I Can Buy Myself Flowers: Freeing Ourselves of Codependency

Miley Cyrus

Have you seen this post?

Recently I saw this on Facebook. I agree. There is a big difference from today’s young women hearing the message in the song “Flowers” versus the young women of the 90’s who listened to the Dixie Chicks (now known as The Chicks) sing rebelliously about Earl.

I am grateful to hear a huge difference in these songs. I see it as a sign of progress. 

Is it possible that this young woman in the 1990’s didn’t know she could buy her own flowers (self-love)? Is it possible that she didn’t know she could take herself dancing (having fun as a single)? Is it possible that she did not know the value of her own company (self-awareness) and the power of talking to herself (consciousness of her own inner beliefs)? Is it possible that she did not know she could hold her own hand (independence)? I am guessing her fear of being alone was greater than her self-worth, resulting in:

“all she found was Earl.”

When this song was released, I remember being in my late twenties, joining my cohort women on the dance floor, cheering on Mary Anne and Wanda. I must confess, when I first heard this song and for many years that followed, I took pleasure in hearing the story of two brave, revenge-plotting women, who had me mentally cheering them on. Then one day I stopped and asked myself, “But wait, how does a woman find herself with an Earl?”


Then, as I learned how to buy myself flowers and hold my own hand, I heard some deeper questions rise up in me, “What happened to Earl? How did he arrive at such a harm-inflicting place? What was his story?”

Earl? Who cares about Earl? He is portrayed as the bad guy, a heartless perpetrator, who “nobody missed at all.” Yet at one point, Earl was a mother’s sweet infant son. So what happened?

I am imagining…

a man who is raised by a mother who loves herself enough that she can buy her own flowers. A mother who provides her son with a father who also has high self-worth and loves himself enough that he matches his self-empowered wife. A father who role models how lovingly treat his partner and meet his need for love and connection.

Was Earl a “bad guy” or a man lacking so severely in self-worth and self-love, that it led him to using profoundly harmful strategies in order to attain his need for love?

I am imagining…

the woman who was raised by a mother who loves herself enough to buy her own flowers. I am imagining a mother who role models compassion for an “Earl” to her daughter but knows her job is not to fix him or rescue him.
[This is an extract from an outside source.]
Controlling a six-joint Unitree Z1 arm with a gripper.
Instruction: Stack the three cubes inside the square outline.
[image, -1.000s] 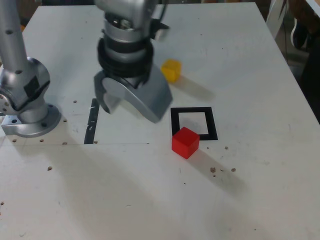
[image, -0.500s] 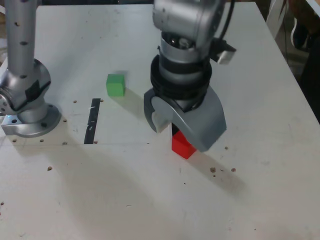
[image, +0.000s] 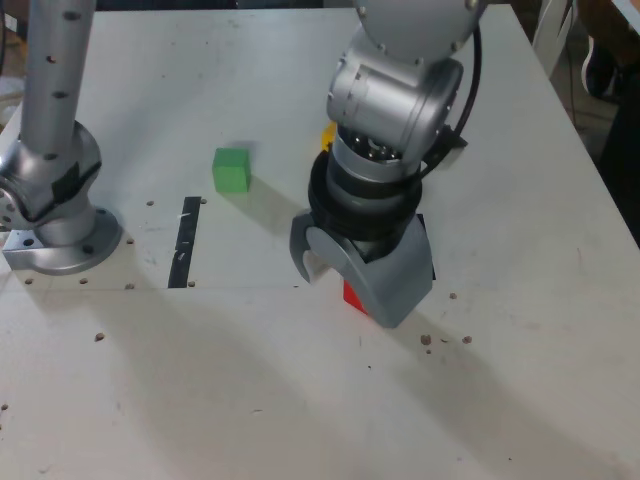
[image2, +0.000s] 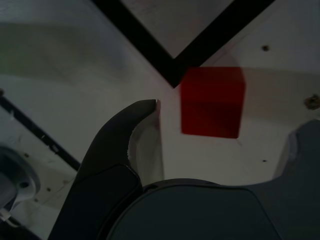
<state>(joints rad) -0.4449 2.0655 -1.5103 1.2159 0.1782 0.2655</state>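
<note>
Jaws (image2: 222, 112) tilted downward, apart.

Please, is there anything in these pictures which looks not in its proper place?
Yes. The red cube sits at a corner of the black square outline, not inside it as the task wants. Nothing looks spilled, and the green cube stands flat on the white table.

In the exterior view, my wrist (image: 375, 150) slants from one o'clock, my gripper (image: 350, 298) gaping open toward seven.
</note>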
A mother who knows when she loves herself fully, she will only have space for a partner who can meet her there. An “Earl” would never feel comfortable being in the presence of a woman so self-empowered.

Yes, the cultural messages have changed since the 1990s. The narratives are changing and for that I say, “Hallelujah!”  Through the power of song, we are changing the narrative from vulnerability, entrapment and revenge to a narrative of self-confidence, choice and independence. As we learn how to buy ourselves flowers, as we recognize and embrace our own self-worth, we will lessen the need for abusive, revenge plotting songs. When women are connected to their own wisdom and self worth, there will be no need for settling. As women change the cultural narratives, the “Earls” will begin to fade because when women value themselves they become self-empowered mothers who raise a more conscious generation of men. A generation of men, who instead of being intimidated by feminine energy, learn how to match it, embrace it, and reap the rewards of being in the presence of a woman who knows her own inherent worth.
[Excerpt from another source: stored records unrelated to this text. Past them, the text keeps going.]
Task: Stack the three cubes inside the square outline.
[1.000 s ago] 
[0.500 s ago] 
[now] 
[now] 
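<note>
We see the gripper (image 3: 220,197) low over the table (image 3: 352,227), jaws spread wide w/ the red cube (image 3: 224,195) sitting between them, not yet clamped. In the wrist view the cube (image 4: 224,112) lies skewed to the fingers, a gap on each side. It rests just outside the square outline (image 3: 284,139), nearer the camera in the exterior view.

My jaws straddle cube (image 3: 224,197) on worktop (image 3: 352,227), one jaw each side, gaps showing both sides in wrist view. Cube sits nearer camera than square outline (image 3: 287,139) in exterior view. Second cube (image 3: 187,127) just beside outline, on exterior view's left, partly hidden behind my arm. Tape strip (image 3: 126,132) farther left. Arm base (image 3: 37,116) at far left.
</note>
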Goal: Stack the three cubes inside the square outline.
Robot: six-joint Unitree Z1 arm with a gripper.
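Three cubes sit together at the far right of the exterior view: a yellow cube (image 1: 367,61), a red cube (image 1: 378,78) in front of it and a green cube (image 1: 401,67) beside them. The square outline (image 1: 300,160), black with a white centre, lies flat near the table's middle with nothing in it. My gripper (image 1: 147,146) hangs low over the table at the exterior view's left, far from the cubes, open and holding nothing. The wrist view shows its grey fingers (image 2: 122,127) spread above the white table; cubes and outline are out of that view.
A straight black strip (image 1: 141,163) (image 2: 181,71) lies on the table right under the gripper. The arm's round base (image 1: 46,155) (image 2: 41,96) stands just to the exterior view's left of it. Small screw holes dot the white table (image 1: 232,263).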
At the end of the classes I teach, I ask my students to join me in a ‘breathing and movement’ meditation. Then in stillness they repeat after me, “I am” sentences like, “I am kind, I am smart, I am healthy, I am considerate of other people’s needs...” The sentences vary from day to day, but the last one they repeat is always the same: “I am enough.”
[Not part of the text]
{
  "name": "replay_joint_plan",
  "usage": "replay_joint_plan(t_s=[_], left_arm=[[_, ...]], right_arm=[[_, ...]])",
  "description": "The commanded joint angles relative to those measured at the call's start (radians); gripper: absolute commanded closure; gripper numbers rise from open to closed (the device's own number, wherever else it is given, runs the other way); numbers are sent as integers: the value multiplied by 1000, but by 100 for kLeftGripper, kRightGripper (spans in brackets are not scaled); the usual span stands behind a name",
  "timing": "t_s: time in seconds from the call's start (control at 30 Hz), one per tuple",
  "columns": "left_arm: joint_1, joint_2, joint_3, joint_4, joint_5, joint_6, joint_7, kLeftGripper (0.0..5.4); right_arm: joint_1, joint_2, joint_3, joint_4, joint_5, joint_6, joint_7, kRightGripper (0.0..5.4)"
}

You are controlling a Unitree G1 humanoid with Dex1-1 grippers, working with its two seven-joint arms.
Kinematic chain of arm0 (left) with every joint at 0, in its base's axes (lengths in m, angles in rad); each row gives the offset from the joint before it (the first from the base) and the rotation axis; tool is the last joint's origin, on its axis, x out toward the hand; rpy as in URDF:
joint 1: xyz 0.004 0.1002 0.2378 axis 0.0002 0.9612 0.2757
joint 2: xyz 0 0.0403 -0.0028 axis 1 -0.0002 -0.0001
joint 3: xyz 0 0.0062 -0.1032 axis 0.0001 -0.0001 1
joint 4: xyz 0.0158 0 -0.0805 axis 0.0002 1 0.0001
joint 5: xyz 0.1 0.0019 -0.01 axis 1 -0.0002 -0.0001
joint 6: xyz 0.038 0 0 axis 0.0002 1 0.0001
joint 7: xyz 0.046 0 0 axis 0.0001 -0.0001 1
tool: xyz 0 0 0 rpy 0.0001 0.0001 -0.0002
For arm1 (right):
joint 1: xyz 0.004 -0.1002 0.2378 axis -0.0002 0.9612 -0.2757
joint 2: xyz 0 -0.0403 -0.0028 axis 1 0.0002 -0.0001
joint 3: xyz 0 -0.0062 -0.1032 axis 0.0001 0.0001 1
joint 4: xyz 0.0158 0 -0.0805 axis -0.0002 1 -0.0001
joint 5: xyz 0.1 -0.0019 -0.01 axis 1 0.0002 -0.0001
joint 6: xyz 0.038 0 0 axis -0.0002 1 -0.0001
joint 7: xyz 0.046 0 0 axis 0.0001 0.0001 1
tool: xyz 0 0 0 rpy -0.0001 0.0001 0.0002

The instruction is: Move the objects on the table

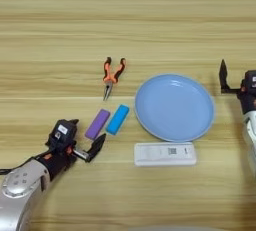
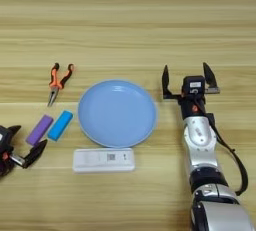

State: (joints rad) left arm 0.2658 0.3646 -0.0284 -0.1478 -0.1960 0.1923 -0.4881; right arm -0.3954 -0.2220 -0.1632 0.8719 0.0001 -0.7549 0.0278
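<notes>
While nothing on the light wooden table [image 1: 128,15] looks gripped or set down anywhere in particular, the work seems barely begun.

Landmark: round pale-blue plastic plate [image 1: 174,106], bare, lying flat on the table.
Progress: judged from how things lie, no object sits on the plate; every item is left to be moved.
Purple bar: flat purple rectangular bar [image 1: 97,124] lies left of the plate, apart from it; long axis runs diagonally, far end tipped toward the plate's far side.
Blue block: small bright-blue rectangular block [image 1: 118,119] lies between the purple bar and the plate, parallel to the bar, just beside it.
Pliers: needle-nose pliers with orange-and-black handles [image 1: 112,76] lie beyond the bar, left of the plate's far rim; handles spread away from the robot, nose pointing toward it.
White box: flat white rectangular device [image 1: 165,154] lies just at the plate's near rim, long axis left to right.
Left gripper [image 1: 87,140]: near side of the purple bar, fingers spread, holding nothing.
Right gripper [image 2: 189,80]: right of the plate, fingers wide apart, empty.
</notes>
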Motion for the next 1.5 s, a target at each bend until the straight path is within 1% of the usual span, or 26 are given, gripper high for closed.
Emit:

What would happen if a generation of children were raised knowing that no matter what, they are enough? What would happen if they knew they didn't need a man, a partner, or even flowers from another to feel worthy? What would happen if they were connected to their own inherent worth? Would they begin to notice that the people they attracted equaled their self-worth?  What if they did not desperately require a romantic partner in their lives in order to feel whole, but instead welcomed others into an already complete life?  

Yes, Jerry McGuire, it is time we let go of your famous culturally dysfunctional line. It is a perfect example of codependency, and has been idolized by women for years… “You complete me.” Really Jerry? Give it up. Only you can do that. While you work on completing you, I will work on completing me. Then maybe we’ll talk. 

As I enjoy a walk in nature, breathing in a beautiful winter landscape, I hear from within, “I am enough.” As a feeling of love and fullness rises up from within, I decide I am going to go buy myself some flowers…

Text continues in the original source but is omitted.